Maersk Tankers reported an underlying loss of USD 17m (profit of USD 26m) in the second quarter of 2017. The result was negatively impacted by declining spot market rates, which were the main driver for Maersk Tankers’ average Time Charter Equivalent (TCE) earnings declining by 27%.Due to an expected continuation of the current low asset valuation, A.P. Møller – Mærsk A/S has made an impairment of USD 464m related to Maersk Tankers.
“Maersk Tankers delivered an unsatisfactory underlying result in the second quarter. The result was negatively impacted by freight rates declining 21% across markets and a fleet that only took advantage of some temporary regional market spikes,” said Christian M. Ingerslev, CEO of Maersk Tankers.
In the weakened markets, Maersk Tankers managed to reduce the vessels’ daily running costs by 3% compared to Q2 2016, through lower repair and maintenance costs, crewing efficiencies and procurement optimisations.

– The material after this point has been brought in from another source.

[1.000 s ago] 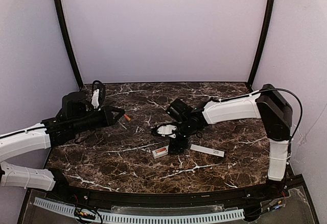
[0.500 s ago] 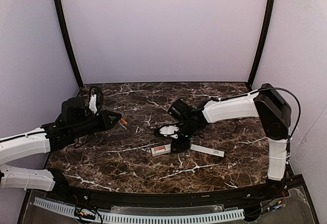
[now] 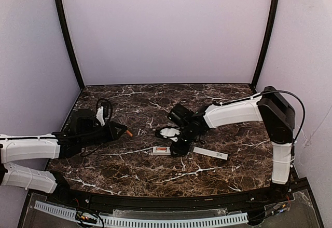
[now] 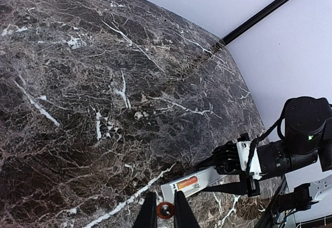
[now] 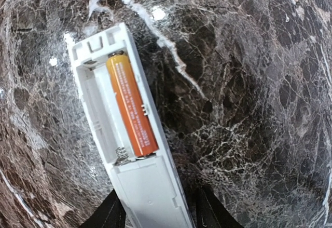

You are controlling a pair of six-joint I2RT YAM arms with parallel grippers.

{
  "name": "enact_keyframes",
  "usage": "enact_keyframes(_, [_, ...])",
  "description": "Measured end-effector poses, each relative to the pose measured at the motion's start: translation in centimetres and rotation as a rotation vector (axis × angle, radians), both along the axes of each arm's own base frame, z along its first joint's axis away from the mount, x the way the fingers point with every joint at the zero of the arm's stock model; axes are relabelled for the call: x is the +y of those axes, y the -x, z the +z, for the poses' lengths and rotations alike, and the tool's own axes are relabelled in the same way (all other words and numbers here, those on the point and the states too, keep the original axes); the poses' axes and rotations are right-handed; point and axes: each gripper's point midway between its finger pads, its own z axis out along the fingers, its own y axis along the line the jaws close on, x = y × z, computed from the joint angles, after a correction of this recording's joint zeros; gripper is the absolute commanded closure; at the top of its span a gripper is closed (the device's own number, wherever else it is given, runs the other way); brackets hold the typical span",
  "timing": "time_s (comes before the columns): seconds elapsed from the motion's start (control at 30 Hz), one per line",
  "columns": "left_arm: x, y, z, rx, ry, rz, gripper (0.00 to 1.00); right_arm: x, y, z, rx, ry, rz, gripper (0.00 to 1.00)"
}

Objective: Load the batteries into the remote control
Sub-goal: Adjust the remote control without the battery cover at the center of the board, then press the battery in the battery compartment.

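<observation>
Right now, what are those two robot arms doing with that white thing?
The right gripper holds the slim white plastic remote control on the dark marble table, battery recess facing up. One small orange cylinder battery already sits in one slot; the slot beside it is empty. The left gripper pinches the second orange battery off to the remote's left, not touching it. The thin white cover strip lies on the table nearby.

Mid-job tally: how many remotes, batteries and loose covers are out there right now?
Remote: 1
Batteries: 2, one seated in the remote, one pinched in the left claw
Loose cover: 1
Total: 4
</observation>
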Motion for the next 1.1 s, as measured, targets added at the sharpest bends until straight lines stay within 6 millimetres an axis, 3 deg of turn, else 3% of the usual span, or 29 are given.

“We continued to show solid operational performance driven by our technical capabilities. This contributed to further reductions in our daily running costs, which is important for our competitiveness,” said Ingerslev.
Maersk Tankers established a global Aframax pool in April, consisting of five vessels by the end of the quarter. The company operates 55 vessels for other owners, creating partnerships, growing the fleet of vessels and generating asset-light income.
Maersk Tankers continues the work to deliver on its business strategy, enabled by digitisation.